**WORK INSTRUCTION**
Look through the listing below and write out exactly the lines from the line with "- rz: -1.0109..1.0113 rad" to the line with "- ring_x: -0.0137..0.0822", both included, and no others.
*-*-*
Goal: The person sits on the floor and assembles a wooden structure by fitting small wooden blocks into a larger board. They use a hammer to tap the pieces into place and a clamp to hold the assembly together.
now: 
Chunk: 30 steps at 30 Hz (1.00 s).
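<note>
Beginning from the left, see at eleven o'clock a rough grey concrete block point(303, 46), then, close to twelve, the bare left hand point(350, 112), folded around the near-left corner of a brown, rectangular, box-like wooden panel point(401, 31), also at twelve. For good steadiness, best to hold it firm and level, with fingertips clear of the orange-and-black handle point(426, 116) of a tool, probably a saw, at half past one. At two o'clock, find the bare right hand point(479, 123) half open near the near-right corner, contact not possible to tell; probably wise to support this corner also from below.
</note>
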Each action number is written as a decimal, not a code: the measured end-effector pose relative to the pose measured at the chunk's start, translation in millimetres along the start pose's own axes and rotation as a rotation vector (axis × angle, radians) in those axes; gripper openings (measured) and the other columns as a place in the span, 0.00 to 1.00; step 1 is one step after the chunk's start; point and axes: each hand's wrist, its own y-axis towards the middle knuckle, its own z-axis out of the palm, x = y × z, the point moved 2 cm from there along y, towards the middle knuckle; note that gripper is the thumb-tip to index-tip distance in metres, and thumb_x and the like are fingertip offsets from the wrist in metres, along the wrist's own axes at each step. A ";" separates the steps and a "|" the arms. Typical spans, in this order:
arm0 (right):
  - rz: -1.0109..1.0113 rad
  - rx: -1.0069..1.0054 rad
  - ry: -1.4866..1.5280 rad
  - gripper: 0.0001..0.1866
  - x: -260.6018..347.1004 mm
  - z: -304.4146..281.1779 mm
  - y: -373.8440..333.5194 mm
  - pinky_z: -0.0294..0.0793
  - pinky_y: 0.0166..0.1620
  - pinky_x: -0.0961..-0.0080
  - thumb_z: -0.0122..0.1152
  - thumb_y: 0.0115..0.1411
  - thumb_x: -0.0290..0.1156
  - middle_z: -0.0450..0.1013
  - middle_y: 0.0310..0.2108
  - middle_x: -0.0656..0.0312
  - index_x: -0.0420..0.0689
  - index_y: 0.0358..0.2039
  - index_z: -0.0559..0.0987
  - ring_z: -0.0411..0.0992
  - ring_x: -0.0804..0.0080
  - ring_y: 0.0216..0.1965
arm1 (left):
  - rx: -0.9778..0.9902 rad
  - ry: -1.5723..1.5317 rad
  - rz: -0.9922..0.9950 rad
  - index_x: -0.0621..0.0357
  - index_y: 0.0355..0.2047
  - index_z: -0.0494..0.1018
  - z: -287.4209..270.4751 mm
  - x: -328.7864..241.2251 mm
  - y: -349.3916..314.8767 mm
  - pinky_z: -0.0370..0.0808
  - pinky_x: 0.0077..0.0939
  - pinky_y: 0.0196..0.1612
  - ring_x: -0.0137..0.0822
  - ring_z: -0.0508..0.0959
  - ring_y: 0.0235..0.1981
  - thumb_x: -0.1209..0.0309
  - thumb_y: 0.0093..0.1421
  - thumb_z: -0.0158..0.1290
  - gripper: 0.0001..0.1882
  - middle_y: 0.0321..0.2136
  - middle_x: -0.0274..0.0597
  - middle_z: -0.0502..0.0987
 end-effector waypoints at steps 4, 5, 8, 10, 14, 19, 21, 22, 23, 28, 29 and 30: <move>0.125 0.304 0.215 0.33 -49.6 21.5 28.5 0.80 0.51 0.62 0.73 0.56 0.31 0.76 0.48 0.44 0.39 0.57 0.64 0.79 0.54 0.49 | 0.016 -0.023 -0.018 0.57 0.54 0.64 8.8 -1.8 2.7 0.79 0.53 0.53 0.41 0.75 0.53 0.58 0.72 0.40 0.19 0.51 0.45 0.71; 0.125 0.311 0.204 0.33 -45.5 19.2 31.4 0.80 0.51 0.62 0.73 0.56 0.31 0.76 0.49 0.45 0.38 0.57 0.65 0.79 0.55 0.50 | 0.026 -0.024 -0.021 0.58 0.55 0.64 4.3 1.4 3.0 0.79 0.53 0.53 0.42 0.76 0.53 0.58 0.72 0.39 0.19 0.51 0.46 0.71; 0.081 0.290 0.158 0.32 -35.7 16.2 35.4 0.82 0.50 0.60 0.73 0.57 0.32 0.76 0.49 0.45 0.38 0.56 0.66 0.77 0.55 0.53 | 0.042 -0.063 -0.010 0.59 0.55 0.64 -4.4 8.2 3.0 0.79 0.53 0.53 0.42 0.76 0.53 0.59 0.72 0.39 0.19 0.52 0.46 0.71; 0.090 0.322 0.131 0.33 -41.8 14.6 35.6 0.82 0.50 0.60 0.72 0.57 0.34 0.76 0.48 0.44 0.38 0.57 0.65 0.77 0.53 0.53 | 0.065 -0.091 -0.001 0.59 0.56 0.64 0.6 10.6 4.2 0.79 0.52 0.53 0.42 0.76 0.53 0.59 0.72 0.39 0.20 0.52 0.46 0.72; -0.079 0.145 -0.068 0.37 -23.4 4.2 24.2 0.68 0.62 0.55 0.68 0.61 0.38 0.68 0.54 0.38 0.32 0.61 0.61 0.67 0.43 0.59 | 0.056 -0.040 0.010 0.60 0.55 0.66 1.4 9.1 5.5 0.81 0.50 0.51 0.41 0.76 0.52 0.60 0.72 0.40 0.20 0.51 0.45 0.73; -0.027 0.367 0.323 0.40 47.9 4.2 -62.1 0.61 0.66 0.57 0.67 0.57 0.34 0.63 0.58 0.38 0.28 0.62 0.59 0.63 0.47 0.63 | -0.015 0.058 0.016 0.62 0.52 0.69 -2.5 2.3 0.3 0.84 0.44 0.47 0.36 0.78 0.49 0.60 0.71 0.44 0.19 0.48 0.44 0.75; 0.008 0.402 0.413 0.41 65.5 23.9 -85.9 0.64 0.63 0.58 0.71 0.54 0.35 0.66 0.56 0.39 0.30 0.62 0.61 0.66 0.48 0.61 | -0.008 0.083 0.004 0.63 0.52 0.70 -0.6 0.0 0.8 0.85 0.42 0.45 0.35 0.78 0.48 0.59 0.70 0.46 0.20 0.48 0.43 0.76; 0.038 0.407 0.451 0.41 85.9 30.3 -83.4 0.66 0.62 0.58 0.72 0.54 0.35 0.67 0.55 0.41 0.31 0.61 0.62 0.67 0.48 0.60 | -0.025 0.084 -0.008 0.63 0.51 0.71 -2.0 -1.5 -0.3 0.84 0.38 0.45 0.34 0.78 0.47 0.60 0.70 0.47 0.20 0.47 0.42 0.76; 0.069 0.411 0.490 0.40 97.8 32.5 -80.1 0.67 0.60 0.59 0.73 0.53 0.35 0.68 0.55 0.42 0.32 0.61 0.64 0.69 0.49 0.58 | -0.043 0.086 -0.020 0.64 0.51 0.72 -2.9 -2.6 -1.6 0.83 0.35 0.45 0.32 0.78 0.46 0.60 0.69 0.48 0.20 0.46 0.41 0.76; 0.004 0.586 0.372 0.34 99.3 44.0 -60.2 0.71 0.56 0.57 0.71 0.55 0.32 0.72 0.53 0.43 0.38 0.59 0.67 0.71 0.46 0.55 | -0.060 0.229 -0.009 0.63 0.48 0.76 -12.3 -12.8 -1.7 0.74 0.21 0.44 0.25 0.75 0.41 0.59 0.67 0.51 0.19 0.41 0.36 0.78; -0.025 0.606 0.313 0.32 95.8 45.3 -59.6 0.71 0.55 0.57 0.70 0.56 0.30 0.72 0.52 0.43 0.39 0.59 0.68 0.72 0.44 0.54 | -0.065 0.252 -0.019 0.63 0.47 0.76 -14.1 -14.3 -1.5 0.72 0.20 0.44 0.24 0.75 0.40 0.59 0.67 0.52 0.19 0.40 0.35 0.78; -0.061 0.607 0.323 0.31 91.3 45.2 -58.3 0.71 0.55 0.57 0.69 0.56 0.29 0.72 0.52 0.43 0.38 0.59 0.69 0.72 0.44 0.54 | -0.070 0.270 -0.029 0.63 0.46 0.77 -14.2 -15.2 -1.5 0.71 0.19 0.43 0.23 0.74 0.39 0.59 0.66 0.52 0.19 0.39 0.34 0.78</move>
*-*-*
**TASK SOLUTION**
  - rz: -1.0109..1.0113 rad
  - rx: -1.0069..1.0054 rad
  - ry: -1.4866..1.5280 rad
  - gripper: 0.0001..0.1866
  - x: -260.6018..347.1004 mm
  - z: -304.4146..281.1779 mm
  - y: -373.8440..333.5194 mm
  - pinky_z: -0.0294..0.0793
  - pinky_y: 0.0166..0.1620
  - pinky_x: -0.0961..-0.0080
  - thumb_z: -0.0122..0.1152
  - thumb_y: 0.0115..0.1411
  - thumb_x: -0.0290..0.1156
  - middle_z: -0.0450..0.1013
  - middle_y: 0.0310..0.2108
  - middle_x: -0.0656..0.0312
  - index_x: -0.0420..0.0689
  - index_y: 0.0358..0.2039
  - index_z: -0.0559..0.0987
  - ring_z: -0.0411..0.0992
  - ring_x: -0.0804..0.0080
  - ring_y: 0.0216..0.1965
arm1 (left):
  - rx: -0.9778..0.9902 rad
  - ry: -1.5723..1.5317 rad
  - rz: -0.9922..0.9950 rad
  - index_x: -0.0621..0.0357
  - index_y: 0.0355..0.2047
  - index_z: -0.0494..0.1018
  - z: -287.4209..270.4751 mm
  - x: -328.7864..241.2251 mm
  - y: -349.3916..314.8767 mm
  - pinky_z: -0.0370..0.0808
  - pinky_x: 0.0077..0.0939
  - pinky_y: 0.0196..0.1612
  - ring_x: -0.0137..0.0822

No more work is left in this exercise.